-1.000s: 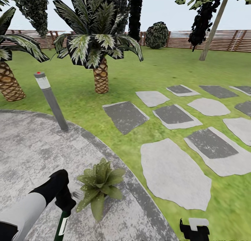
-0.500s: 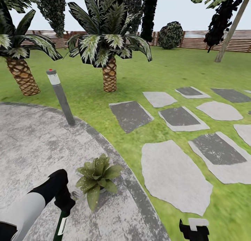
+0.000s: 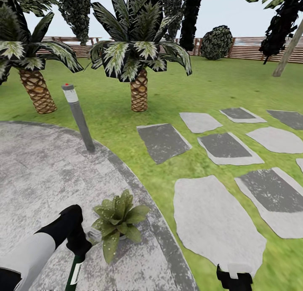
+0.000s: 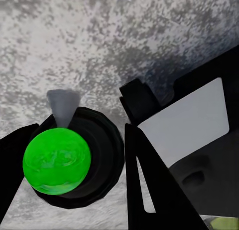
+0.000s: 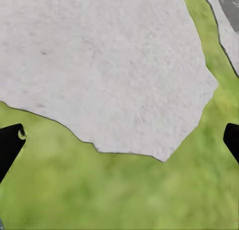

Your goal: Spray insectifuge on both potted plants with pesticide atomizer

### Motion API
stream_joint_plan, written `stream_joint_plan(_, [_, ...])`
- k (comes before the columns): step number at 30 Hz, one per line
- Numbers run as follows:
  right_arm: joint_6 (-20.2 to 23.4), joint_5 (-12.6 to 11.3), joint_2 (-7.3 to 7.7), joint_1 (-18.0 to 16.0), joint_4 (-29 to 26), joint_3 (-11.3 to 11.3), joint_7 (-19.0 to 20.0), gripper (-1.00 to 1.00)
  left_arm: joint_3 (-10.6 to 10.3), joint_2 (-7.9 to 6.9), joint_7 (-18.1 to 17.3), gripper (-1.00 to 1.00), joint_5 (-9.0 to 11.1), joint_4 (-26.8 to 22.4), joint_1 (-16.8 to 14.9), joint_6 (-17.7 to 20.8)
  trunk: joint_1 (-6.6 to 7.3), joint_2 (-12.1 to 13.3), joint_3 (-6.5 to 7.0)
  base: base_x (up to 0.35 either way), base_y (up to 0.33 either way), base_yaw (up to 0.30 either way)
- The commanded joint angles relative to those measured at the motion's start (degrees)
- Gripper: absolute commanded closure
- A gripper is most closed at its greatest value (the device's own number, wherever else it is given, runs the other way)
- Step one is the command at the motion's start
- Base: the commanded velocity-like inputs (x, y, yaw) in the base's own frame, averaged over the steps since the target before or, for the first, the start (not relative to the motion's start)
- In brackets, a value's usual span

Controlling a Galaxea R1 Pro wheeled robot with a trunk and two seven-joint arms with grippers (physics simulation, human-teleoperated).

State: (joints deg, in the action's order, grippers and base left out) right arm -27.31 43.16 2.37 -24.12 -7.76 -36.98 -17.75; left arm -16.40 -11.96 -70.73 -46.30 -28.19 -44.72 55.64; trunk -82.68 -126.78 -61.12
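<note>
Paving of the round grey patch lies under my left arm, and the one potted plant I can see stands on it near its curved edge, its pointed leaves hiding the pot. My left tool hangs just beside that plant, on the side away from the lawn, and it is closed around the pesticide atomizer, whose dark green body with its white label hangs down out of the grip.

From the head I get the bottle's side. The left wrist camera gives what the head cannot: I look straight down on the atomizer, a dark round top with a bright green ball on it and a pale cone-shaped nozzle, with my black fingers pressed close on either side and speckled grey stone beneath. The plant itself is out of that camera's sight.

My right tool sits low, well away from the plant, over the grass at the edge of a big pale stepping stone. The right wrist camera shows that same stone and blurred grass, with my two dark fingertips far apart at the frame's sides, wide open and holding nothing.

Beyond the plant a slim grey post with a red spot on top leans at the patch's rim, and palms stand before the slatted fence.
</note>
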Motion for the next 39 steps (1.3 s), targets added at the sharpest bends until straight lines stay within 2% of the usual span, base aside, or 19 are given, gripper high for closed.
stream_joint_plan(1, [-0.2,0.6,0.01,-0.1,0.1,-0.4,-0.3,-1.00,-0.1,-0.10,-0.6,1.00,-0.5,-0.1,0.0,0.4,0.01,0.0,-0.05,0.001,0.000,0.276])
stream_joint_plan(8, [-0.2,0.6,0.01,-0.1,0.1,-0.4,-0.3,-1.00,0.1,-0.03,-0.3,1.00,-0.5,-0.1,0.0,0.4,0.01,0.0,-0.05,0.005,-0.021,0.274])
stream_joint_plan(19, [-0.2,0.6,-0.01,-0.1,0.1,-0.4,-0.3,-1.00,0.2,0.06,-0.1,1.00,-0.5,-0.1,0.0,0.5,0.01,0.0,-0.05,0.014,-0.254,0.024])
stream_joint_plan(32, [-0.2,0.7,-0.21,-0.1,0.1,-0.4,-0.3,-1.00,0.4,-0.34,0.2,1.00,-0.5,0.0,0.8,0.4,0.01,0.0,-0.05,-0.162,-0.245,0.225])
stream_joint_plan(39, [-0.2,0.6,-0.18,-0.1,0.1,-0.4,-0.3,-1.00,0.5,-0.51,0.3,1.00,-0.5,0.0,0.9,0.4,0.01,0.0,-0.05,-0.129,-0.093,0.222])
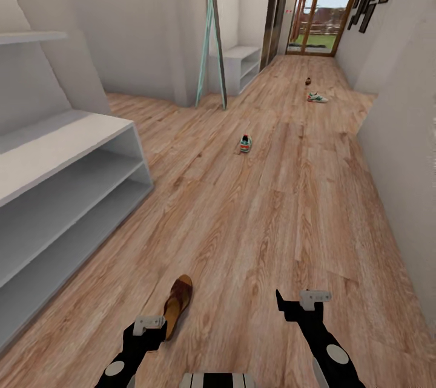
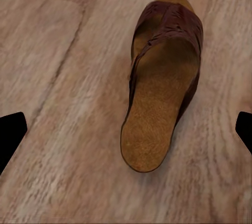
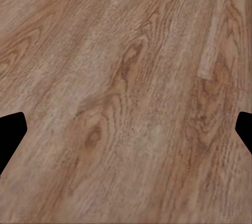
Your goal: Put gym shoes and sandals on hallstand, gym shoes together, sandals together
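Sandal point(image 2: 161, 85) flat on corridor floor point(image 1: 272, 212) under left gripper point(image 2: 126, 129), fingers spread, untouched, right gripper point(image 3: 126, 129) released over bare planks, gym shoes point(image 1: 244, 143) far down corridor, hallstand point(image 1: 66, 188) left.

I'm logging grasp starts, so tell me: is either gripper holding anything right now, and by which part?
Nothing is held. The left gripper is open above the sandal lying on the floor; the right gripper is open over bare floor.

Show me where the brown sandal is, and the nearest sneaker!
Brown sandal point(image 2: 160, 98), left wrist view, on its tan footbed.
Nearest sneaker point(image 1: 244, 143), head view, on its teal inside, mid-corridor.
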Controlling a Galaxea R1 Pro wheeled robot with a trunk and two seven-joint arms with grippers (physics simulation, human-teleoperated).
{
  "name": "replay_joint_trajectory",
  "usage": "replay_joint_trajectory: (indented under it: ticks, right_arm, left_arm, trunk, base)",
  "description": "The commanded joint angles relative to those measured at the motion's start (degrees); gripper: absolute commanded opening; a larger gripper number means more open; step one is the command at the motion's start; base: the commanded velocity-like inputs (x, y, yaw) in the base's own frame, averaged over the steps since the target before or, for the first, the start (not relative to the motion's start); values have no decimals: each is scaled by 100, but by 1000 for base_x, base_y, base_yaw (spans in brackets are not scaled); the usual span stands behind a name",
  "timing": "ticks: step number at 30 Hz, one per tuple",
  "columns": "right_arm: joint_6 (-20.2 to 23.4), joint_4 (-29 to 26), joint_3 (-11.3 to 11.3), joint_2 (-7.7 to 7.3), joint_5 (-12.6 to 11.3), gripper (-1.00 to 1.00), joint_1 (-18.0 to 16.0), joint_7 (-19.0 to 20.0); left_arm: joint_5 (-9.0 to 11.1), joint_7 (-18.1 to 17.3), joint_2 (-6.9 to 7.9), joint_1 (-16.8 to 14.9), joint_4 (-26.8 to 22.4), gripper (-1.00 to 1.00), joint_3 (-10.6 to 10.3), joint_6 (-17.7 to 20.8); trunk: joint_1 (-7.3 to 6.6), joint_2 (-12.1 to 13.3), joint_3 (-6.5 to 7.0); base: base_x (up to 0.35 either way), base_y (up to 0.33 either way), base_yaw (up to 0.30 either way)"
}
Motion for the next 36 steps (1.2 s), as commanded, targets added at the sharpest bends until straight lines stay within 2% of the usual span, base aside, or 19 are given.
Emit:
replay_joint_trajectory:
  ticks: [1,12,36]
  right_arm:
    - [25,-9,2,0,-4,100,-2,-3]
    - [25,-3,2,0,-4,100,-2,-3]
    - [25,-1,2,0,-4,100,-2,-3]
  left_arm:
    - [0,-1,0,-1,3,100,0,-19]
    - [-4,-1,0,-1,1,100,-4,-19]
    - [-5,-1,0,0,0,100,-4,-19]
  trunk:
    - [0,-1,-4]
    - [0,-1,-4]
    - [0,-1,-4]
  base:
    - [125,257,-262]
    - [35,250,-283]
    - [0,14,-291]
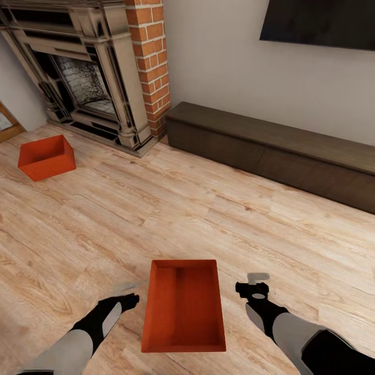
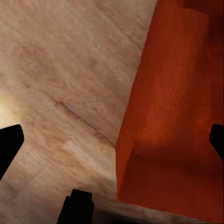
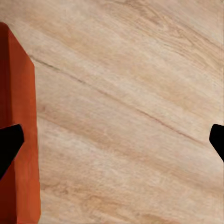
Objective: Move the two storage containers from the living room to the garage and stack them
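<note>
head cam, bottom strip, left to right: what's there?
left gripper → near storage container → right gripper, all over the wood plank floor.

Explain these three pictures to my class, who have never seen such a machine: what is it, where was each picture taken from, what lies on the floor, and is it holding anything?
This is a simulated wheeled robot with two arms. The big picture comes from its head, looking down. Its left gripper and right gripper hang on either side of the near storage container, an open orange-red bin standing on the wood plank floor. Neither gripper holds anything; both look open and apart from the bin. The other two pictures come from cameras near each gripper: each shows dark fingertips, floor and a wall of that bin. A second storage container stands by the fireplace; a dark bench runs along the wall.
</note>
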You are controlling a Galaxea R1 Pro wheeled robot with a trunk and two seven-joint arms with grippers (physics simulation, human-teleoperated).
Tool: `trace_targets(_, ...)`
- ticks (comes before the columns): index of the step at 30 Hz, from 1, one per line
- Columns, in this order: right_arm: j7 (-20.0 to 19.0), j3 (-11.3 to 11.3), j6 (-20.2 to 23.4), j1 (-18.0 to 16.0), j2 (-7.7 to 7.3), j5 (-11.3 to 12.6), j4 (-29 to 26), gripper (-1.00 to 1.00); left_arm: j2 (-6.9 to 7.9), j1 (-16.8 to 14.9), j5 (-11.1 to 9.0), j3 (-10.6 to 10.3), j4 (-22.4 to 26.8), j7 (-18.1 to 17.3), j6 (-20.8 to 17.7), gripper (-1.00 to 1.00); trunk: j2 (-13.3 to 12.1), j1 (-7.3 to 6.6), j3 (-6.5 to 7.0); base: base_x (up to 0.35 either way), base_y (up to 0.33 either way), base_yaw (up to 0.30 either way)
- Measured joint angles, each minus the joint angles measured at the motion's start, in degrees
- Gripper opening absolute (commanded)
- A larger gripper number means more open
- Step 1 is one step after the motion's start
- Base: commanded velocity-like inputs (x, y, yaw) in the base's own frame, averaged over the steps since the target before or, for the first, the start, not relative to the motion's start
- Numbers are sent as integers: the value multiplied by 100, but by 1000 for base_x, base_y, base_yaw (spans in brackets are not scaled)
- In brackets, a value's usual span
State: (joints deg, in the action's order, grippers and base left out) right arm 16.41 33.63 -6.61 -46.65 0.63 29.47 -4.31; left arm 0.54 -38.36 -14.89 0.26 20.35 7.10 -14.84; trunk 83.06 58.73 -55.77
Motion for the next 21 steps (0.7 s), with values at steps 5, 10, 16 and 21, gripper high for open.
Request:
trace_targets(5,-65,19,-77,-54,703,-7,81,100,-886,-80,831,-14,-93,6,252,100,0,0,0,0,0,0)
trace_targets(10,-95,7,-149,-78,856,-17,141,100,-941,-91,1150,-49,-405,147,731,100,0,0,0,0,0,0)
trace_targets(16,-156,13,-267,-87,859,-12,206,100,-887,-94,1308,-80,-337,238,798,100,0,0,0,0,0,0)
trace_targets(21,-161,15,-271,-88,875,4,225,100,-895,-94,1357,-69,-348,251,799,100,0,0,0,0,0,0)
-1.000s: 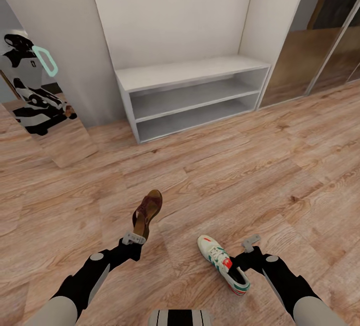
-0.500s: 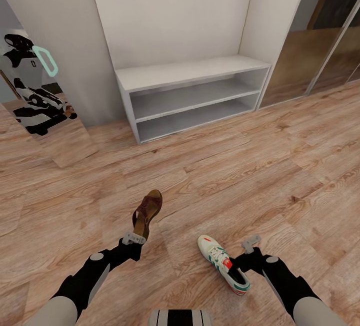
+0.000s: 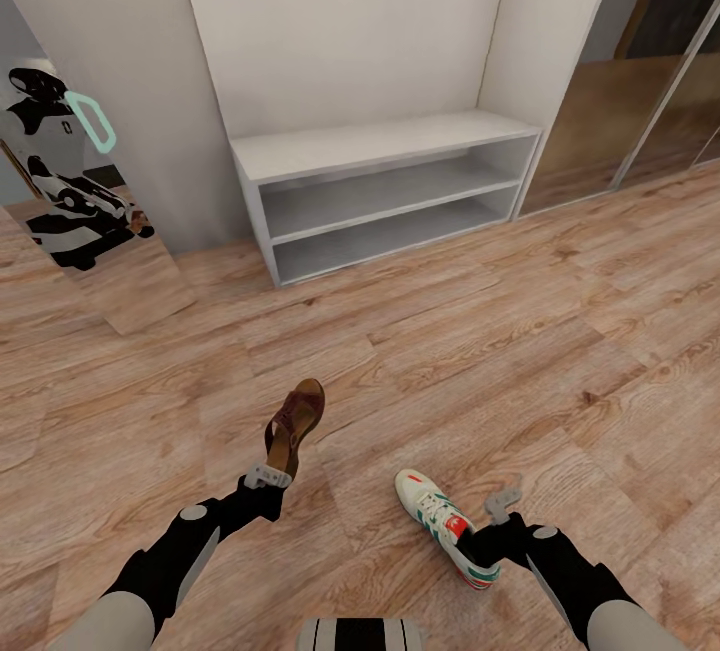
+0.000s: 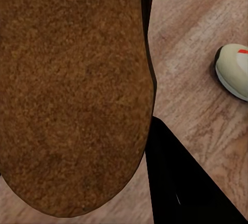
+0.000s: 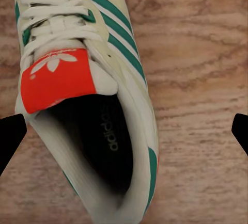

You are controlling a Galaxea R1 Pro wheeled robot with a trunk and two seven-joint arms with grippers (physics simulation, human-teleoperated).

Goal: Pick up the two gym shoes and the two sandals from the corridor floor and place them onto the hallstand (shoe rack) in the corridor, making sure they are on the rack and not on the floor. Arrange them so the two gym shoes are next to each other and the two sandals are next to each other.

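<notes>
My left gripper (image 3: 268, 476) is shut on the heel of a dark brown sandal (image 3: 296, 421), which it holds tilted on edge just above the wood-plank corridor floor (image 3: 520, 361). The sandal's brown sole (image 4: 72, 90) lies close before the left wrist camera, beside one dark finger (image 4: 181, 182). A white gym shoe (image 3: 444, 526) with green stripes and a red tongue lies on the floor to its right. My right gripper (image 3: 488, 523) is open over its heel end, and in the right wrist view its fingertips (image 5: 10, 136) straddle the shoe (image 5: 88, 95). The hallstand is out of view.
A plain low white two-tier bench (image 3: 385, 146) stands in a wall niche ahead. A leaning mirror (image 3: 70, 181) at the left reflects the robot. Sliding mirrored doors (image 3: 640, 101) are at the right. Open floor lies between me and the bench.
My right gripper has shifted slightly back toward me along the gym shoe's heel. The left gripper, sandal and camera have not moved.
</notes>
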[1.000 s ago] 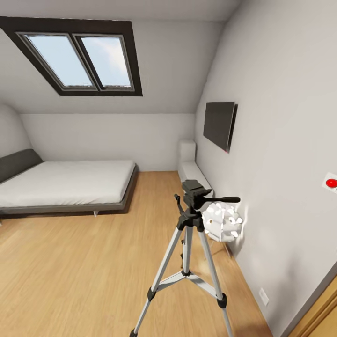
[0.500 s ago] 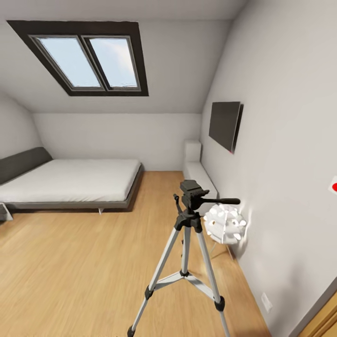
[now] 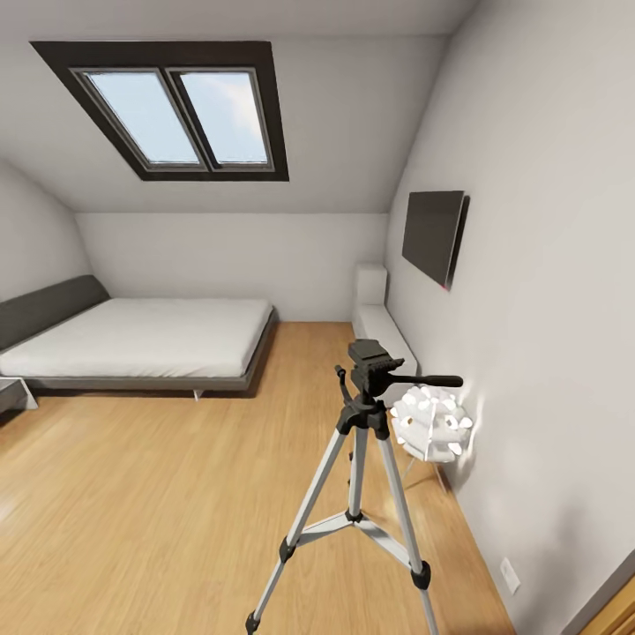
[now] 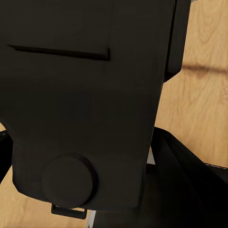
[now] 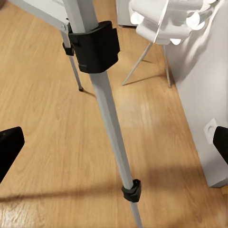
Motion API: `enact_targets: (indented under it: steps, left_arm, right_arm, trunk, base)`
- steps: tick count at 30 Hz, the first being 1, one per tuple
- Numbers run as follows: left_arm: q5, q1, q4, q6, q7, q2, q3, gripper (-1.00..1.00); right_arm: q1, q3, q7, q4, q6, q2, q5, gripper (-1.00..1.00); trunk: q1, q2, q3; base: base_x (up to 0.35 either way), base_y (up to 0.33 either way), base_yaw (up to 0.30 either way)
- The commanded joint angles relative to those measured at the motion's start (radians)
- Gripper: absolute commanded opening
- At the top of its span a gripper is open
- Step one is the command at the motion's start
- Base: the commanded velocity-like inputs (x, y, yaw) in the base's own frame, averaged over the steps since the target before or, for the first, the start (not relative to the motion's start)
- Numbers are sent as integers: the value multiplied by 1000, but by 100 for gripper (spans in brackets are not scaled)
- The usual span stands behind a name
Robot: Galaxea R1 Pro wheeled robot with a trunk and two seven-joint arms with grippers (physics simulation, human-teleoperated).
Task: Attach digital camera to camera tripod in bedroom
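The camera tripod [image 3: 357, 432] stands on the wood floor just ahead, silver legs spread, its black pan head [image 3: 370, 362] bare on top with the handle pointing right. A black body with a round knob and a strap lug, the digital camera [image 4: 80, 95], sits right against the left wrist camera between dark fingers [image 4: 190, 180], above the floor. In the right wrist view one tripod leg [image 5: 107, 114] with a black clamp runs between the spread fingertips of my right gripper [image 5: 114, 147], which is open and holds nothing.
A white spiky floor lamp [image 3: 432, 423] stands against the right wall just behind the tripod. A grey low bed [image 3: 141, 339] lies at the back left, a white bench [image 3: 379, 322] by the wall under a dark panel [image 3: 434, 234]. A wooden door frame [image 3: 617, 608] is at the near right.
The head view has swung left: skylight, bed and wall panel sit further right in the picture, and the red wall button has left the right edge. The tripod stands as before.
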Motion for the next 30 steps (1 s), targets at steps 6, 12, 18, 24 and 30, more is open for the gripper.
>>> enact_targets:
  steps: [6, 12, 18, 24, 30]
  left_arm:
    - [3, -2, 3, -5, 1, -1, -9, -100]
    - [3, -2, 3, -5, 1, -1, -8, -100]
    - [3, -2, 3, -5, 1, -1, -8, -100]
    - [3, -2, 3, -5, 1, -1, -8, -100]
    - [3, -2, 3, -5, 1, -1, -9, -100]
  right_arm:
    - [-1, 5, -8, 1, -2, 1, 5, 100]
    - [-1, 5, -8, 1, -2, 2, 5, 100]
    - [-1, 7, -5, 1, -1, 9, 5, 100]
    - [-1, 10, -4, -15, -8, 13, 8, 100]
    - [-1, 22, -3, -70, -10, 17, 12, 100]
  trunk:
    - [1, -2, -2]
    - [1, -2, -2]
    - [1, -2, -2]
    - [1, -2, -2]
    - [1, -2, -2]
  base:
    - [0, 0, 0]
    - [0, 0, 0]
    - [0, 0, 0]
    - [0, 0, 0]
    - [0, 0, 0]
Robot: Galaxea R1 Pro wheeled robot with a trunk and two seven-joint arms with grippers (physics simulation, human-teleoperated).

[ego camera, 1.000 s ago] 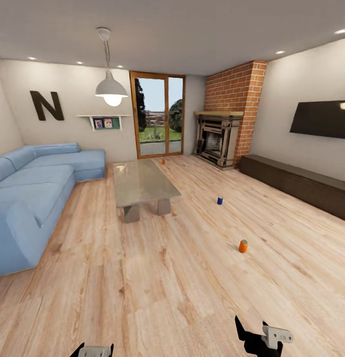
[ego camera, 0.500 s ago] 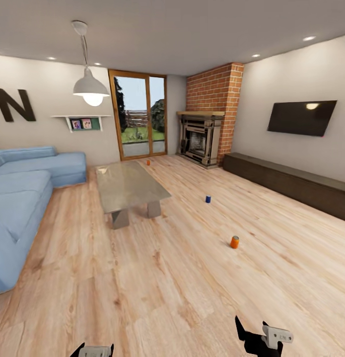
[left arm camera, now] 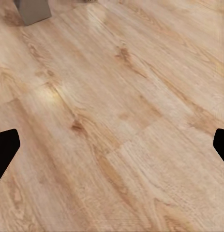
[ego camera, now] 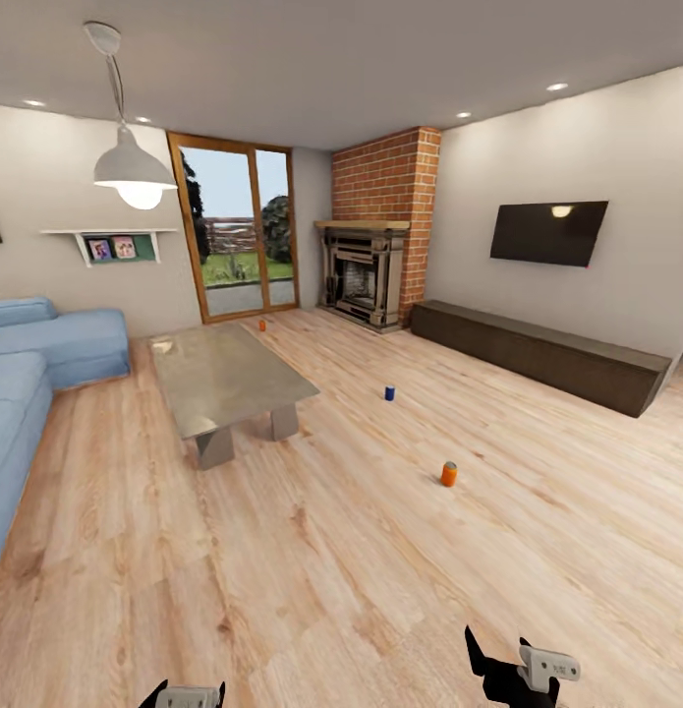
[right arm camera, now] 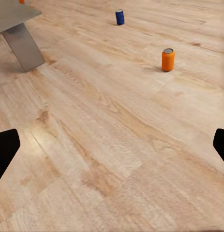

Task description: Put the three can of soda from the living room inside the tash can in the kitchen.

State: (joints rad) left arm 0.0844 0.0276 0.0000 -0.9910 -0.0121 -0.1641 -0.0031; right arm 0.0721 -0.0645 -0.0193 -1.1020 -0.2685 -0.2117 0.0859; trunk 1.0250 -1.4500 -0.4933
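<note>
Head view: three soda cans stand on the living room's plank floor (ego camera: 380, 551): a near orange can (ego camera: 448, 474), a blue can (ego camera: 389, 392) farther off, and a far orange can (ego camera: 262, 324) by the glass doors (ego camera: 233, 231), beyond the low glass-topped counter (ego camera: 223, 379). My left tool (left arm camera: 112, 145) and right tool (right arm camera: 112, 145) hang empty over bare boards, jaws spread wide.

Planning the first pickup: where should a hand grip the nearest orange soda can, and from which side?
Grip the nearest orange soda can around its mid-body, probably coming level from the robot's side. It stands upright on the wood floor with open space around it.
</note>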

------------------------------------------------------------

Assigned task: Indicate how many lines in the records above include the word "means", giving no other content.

Task answer: 2